= Problem details =
Nothing but the pictures should be dropped; repeat the rest of the data below exactly.

= Material provided =

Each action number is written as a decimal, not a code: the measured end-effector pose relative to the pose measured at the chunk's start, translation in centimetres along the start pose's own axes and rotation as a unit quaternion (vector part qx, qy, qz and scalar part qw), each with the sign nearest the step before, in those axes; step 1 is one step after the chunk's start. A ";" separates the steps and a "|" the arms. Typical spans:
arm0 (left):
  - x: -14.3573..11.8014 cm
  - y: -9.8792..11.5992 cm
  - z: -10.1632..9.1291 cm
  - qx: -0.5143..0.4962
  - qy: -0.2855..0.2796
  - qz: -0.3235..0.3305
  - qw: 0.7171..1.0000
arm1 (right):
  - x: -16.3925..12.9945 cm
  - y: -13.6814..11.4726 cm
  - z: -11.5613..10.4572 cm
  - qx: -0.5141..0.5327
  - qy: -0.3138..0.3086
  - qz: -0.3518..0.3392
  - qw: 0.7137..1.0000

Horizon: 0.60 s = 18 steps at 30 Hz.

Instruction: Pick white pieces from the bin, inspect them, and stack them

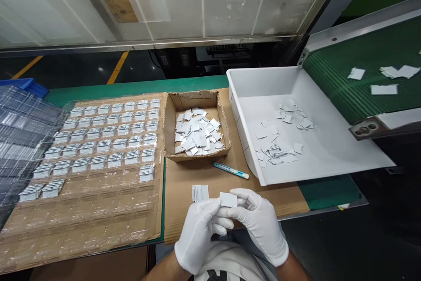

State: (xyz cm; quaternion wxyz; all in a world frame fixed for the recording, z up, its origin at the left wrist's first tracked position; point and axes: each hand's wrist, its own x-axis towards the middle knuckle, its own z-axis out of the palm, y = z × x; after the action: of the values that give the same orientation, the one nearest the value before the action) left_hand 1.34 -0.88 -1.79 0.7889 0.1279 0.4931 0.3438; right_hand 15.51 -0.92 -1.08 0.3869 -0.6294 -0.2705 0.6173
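Observation:
Between my two white-gloved hands is a small white rectangular piece (228,199), held up above the cardboard sheet near my lap. My left hand (204,224) pinches its left edge with thumb and fingers. From the other side, the fingers of my right hand (256,219) close on its right edge. Just beyond my left hand, a short row of overlapping white pieces (200,193) lies on the cardboard. A cardboard box (197,157) behind it holds a loose heap of similar white pieces (197,134).
A blue cutter knife (230,170) lies before the box. Left, a clear compartment tray (98,193) holds rows of stacked pieces, beside piled clear trays (19,136). Right, a white bin (245,140) with scattered pieces sits below a green conveyor belt (368,57) carrying several more.

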 end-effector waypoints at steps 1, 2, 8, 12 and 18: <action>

= Written solution =
Each action number is written as a decimal, not a code: the measured end-effector pose relative to the pose measured at the chunk's start, translation in centimetres along the start pose's own axes and rotation as a unit quaternion (vector part qx, qy, qz and scalar part qw), each with the sign nearest the step before, in those axes; step 1 is one step after the chunk's start. A ";" separates the steps and a "|" the arms. Typical spans:
arm0 (left):
  - x: -14.3573..11.8014 cm
  - y: -9.8792..11.5992 cm
  - z: -10.1632..9.1291 cm
  - qx: -0.5143..0.4962
  - qy: -0.2855..0.2796
  - qz: -0.3235..0.3305
  - qw: 0.7171..1.0000
arm1 (right):
  - x: -16.3925..12.9945 cm
  - y: -13.6814..11.4726 cm
  - z: -11.5613..10.4572 cm
  - qx: -0.5141..0.5327
  - qy: -0.3138..0.3086
  - qz: -0.3518..0.3392
  - qw: 0.7137..1.0000

Horizon: 0.60 s = 18 steps at 30 Hz.

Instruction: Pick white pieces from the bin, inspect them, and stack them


State: (xyz cm; quaternion wxyz; all in a world frame fixed for the recording, z up, its origin at the left wrist's first tracked position; point and axes: each hand's wrist, its own x-axis towards the middle knuckle, its own z-axis out of the palm, y = z × x; after the action: of the values that give the same orientation, the one nearest the value before the action) left_hand 1.34 -0.88 -1.79 0.7889 0.1279 0.4931 0.3438; right_hand 15.51 -0.92 -1.08 0.3869 -0.6294 -0.2705 0.6173
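Observation:
Between my two white-gloved hands is a small white rectangular piece (228,199), held up above the cardboard sheet near my lap. My left hand (204,224) pinches its left edge with thumb and fingers. From the other side, the fingers of my right hand (256,219) close on its right edge. Just beyond my left hand, a short row of overlapping white pieces (200,193) lies on the cardboard. A cardboard box (197,157) behind it holds a loose heap of similar white pieces (197,134).
A blue cutter knife (230,170) lies before the box. Left, a clear compartment tray (98,193) holds rows of stacked pieces, beside piled clear trays (19,136). Right, a white bin (245,140) with scattered pieces sits below a green conveyor belt (368,57) carrying several more.
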
 end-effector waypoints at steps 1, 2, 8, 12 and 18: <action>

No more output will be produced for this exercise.